- **WHAT IS REQUIRED**
Read the records that follow and state how many lines hold "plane", adding nothing else.

═════ RECORDS FOR THE TASK ═════

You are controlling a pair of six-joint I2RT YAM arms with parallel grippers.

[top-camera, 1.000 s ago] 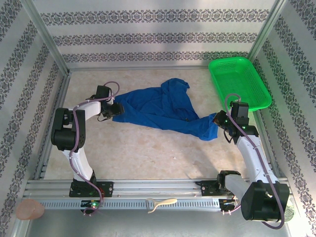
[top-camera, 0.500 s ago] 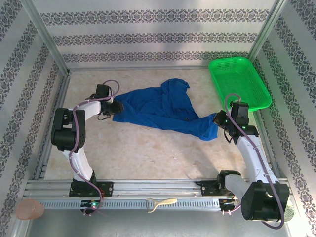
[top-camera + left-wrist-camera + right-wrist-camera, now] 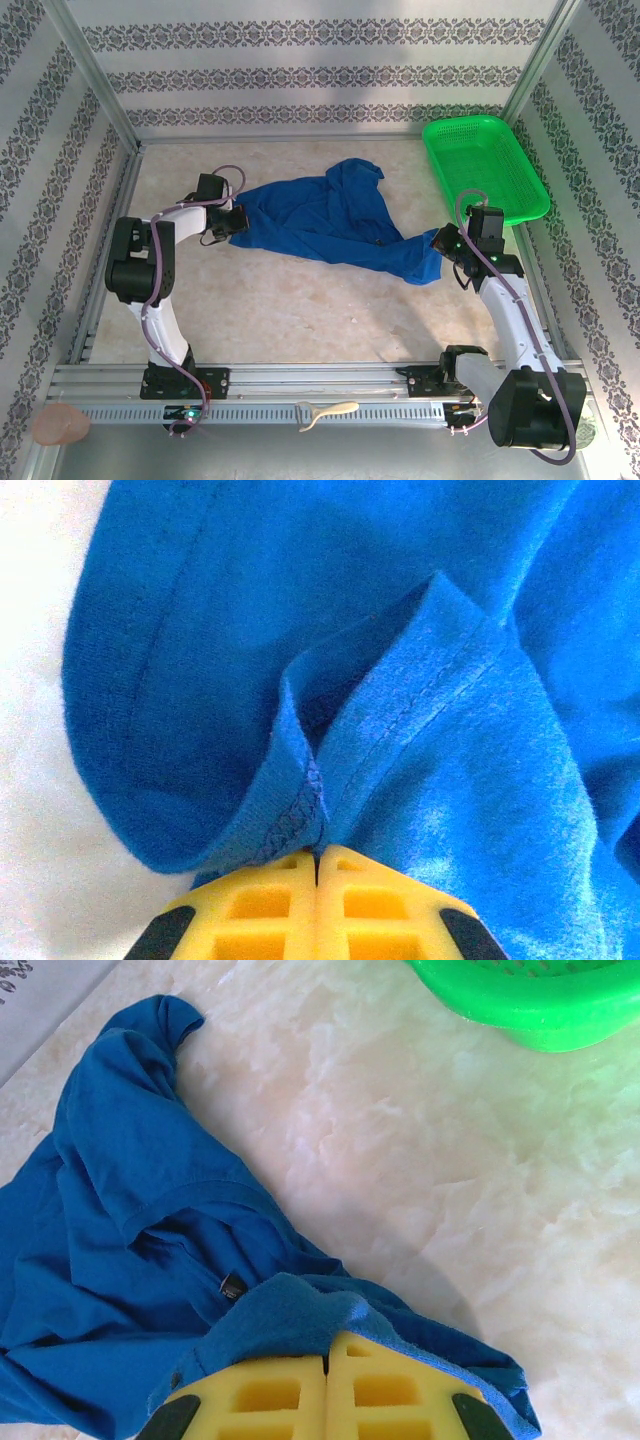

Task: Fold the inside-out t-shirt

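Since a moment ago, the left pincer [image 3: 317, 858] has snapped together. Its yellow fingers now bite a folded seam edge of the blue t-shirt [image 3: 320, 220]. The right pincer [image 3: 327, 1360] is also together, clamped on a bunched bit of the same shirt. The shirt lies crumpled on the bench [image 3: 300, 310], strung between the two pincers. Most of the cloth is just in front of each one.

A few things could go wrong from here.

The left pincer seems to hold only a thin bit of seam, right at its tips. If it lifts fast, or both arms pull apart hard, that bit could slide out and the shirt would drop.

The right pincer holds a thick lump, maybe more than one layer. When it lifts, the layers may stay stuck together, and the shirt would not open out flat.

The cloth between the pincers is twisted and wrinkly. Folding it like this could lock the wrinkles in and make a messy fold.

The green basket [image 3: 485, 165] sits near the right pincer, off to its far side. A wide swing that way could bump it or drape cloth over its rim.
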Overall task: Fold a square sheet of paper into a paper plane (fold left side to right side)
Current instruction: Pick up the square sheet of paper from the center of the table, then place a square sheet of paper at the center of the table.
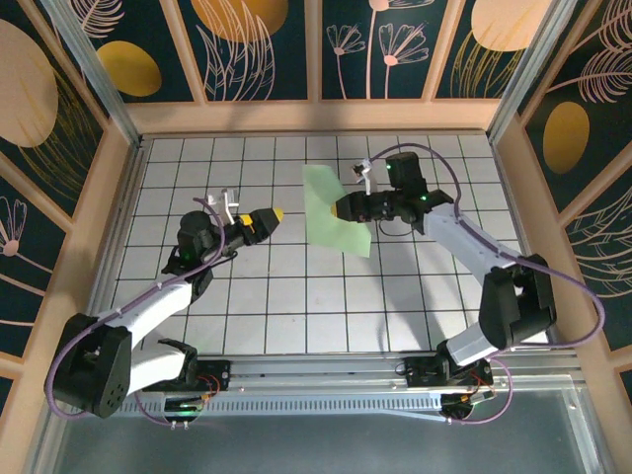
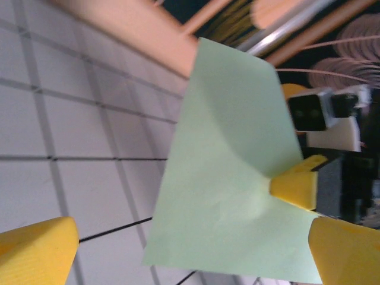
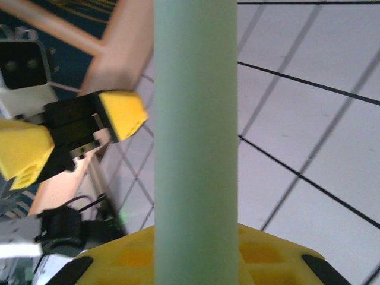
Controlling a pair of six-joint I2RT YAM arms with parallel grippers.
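Sheet of paper (image 3: 196, 136), ends off-frame

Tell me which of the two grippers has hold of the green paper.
The right gripper: its fingers pinch the edge of the sheet of paper. The left gripper hangs open and empty, apart from the sheet.

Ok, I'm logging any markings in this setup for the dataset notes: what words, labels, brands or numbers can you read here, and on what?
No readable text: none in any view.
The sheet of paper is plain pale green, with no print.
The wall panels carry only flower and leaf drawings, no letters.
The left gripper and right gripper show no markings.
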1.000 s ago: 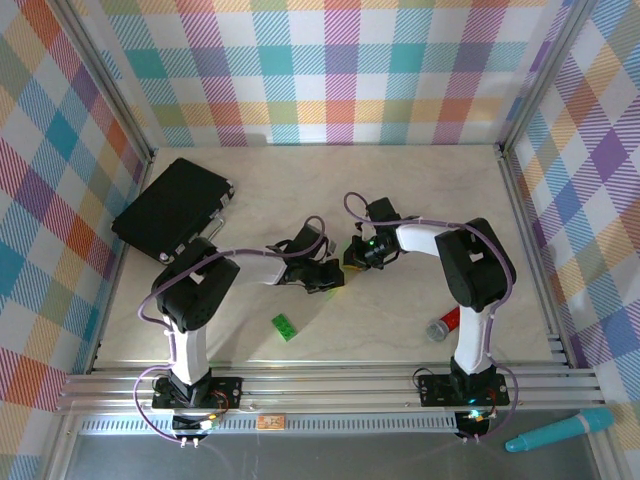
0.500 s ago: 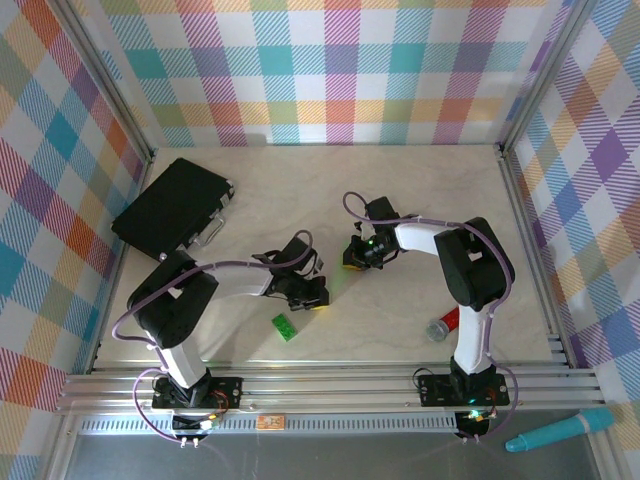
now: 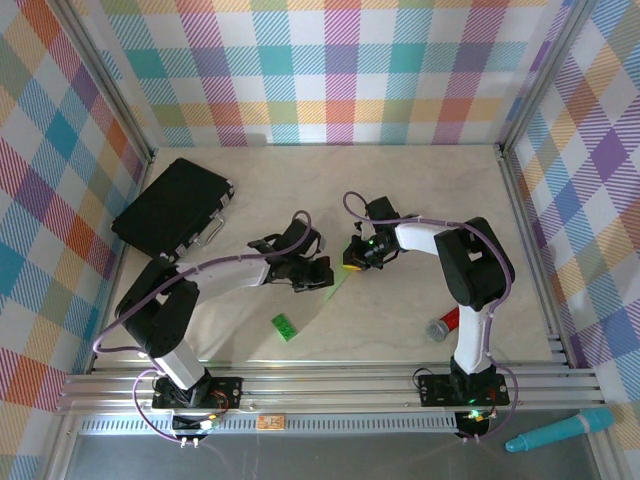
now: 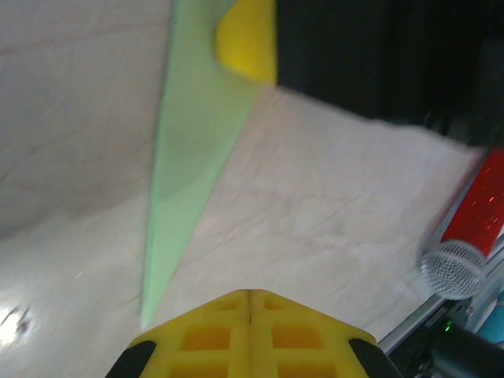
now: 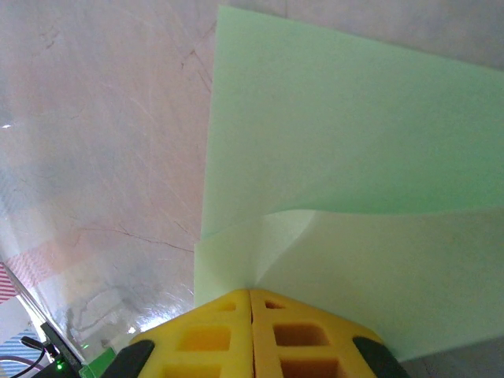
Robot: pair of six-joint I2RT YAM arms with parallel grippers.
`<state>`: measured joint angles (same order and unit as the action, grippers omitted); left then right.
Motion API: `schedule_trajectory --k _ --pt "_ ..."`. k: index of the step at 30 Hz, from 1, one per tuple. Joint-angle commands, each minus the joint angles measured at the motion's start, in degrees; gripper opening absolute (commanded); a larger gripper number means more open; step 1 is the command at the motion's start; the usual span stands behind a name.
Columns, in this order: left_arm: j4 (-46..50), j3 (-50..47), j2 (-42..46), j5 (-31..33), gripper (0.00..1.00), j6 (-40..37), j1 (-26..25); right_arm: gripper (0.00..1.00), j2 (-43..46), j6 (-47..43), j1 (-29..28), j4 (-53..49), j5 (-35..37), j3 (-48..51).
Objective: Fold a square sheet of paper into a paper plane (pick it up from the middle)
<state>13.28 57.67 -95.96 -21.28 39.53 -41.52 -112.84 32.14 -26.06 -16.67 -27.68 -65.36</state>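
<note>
Sitting near the middle of the table (image 3: 430, 190), the sheet of paper (image 3: 338, 284) is pale green and not flat: in the right wrist view a paler layer of it (image 5: 378, 268) bends up over the darker part.

The right gripper (image 3: 352, 262) is at the far end of the paper. Its yellow fingers (image 5: 205, 339) are pressed together on the paper's edge, w/ the fold running into the seam between them. The right arm bends its elbow at the right side, forearm going left toward the centre, wrist low over the table.

The left gripper (image 3: 318, 274) is just left of the paper. Its fingers (image 4: 205, 339) are closed on each other w/ nothing between. In the left wrist view the paper (image 4: 193, 157) is a narrow green wedge just beside the tips. The left arm has its elbow out to the left, forearm stretched right & low.

Further out: a green toy brick (image 3: 285, 326) on the near side, a red microphone (image 3: 443, 325) w/ mesh head by the right arm, and a black case (image 3: 175, 208) at the far left.
</note>
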Motion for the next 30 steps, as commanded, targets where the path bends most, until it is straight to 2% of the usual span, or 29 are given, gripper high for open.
schedule_trajectory --k 1,4,8,20,30 --pt "-3.17 2.61 -4.58 1.84 0.00 2.31 -0.19 0.09 -4.07 -0.50 -0.26 -5.18 6.61 2.52" --pt "-5.03 3.60 -7.89 3.76 0.00 2.94 0.28 0.09 -3.72 -0.79 -0.28 -4.39 5.81 2.52" --pt "-9.09 4.31 -11.68 2.60 0.00 4.82 0.91 0.09 -3.01 -1.20 -0.22 -3.61 4.92 2.35" --pt "-3.60 -0.12 -13.72 3.37 0.00 6.43 0.91 0.10 0.11 -4.25 0.03 1.44 2.85 1.88" --pt "2.13 0.01 -14.16 3.08 0.00 6.23 0.92 0.09 2.32 -7.53 3.26 13.08 1.52 7.73"
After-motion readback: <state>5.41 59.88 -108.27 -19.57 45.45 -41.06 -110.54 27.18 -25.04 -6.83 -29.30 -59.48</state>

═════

- **ANSWER BOX**
2